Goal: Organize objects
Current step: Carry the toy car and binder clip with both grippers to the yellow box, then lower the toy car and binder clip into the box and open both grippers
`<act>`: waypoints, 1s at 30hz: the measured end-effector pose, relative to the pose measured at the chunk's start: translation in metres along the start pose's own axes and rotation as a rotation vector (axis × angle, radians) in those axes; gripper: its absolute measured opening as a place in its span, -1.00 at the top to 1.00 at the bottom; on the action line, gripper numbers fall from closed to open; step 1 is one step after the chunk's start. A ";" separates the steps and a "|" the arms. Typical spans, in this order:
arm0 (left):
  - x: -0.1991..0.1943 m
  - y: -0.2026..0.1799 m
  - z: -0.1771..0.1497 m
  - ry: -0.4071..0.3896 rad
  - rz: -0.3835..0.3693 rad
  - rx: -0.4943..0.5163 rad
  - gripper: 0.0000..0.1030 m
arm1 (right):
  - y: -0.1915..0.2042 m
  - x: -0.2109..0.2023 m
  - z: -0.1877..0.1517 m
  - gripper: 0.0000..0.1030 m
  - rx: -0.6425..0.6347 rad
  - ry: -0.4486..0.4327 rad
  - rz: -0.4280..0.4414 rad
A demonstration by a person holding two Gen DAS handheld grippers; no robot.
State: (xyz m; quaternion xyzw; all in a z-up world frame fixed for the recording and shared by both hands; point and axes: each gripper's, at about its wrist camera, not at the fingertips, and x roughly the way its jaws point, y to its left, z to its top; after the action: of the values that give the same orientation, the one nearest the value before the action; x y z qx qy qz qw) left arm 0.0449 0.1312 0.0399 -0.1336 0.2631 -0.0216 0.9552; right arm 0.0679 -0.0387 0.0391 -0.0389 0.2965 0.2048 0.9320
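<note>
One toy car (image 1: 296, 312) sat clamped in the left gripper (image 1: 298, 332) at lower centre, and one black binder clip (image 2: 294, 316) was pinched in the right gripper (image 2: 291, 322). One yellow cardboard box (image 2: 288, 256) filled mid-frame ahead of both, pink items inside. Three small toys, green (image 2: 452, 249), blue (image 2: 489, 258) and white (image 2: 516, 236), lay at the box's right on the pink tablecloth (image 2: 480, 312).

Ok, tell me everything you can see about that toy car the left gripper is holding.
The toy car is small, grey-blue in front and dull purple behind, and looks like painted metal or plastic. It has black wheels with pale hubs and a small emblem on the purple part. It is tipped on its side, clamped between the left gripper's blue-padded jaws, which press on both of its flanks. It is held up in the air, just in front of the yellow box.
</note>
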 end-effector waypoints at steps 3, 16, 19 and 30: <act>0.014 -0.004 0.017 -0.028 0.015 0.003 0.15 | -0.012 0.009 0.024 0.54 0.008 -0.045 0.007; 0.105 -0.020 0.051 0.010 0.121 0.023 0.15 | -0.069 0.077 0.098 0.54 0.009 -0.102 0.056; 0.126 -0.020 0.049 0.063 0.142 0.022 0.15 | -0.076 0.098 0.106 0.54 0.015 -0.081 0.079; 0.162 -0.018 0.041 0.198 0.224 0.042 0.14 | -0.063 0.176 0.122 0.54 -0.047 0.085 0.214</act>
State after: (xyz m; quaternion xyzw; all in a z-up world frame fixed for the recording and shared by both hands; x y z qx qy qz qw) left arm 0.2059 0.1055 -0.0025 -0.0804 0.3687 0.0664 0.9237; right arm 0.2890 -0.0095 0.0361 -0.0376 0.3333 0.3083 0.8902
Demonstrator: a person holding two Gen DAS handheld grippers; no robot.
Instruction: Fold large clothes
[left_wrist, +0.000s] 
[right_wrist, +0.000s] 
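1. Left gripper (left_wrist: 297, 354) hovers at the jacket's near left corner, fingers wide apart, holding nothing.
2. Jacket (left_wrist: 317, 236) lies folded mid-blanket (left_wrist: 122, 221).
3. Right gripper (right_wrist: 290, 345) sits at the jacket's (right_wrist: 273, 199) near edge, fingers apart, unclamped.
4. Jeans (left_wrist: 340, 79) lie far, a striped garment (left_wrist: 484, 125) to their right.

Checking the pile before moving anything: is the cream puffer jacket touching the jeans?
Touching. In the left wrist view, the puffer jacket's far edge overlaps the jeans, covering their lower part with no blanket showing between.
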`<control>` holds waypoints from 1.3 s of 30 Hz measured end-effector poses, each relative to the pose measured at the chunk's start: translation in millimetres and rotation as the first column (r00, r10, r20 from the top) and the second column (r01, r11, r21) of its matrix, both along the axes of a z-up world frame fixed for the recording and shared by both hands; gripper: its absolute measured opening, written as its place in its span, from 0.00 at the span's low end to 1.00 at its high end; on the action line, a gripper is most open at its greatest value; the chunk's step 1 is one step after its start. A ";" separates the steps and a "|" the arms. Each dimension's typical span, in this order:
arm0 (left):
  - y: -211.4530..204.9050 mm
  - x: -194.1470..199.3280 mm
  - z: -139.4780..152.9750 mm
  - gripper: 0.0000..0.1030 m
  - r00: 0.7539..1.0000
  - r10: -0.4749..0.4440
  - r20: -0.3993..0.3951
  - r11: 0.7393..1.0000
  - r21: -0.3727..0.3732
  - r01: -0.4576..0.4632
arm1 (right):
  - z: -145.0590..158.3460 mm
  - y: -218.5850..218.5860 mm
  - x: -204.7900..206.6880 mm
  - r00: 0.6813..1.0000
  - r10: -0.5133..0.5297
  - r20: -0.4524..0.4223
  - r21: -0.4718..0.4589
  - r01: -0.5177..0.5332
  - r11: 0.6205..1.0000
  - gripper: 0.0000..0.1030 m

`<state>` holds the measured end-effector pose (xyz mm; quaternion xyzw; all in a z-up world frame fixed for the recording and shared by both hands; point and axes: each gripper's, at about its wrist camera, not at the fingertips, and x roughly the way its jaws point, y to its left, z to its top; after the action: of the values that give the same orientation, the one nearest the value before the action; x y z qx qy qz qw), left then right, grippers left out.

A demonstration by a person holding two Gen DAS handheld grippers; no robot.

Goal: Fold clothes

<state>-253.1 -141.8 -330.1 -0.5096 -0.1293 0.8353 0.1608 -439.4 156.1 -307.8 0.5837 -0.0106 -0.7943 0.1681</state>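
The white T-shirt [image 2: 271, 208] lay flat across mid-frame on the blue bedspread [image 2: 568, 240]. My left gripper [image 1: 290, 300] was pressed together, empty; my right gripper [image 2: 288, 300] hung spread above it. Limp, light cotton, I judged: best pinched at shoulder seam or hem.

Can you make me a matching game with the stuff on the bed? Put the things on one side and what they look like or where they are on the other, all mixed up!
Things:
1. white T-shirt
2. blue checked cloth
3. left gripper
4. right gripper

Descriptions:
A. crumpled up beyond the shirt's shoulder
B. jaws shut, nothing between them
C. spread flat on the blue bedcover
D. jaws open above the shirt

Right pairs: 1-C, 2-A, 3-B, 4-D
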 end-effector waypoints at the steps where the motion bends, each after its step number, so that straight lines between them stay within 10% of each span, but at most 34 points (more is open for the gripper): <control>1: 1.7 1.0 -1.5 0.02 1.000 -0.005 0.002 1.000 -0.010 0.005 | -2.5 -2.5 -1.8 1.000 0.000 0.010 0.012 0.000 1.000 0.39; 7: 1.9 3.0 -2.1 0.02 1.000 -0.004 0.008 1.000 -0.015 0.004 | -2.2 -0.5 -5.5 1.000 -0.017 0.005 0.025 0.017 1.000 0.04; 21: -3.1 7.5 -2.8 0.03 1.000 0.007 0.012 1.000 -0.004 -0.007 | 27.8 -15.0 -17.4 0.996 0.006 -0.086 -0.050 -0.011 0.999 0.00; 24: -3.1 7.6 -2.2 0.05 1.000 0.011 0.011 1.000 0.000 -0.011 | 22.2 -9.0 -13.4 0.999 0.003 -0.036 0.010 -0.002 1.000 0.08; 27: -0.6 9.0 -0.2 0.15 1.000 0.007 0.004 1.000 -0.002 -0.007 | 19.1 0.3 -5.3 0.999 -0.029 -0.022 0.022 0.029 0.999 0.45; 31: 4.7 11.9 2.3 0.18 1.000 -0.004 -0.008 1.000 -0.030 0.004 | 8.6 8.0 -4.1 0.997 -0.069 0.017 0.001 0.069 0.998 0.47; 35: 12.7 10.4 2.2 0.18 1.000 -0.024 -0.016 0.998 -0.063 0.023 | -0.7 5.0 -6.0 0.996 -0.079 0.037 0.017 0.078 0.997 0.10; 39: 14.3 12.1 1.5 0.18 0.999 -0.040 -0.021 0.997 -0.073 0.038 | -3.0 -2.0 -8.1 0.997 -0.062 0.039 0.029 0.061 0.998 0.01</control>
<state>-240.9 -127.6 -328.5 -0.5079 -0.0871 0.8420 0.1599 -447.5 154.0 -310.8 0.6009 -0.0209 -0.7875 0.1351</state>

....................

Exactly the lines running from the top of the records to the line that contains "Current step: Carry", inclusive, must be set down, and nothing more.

- **TASK RESULT**:
Goal: Organize objects
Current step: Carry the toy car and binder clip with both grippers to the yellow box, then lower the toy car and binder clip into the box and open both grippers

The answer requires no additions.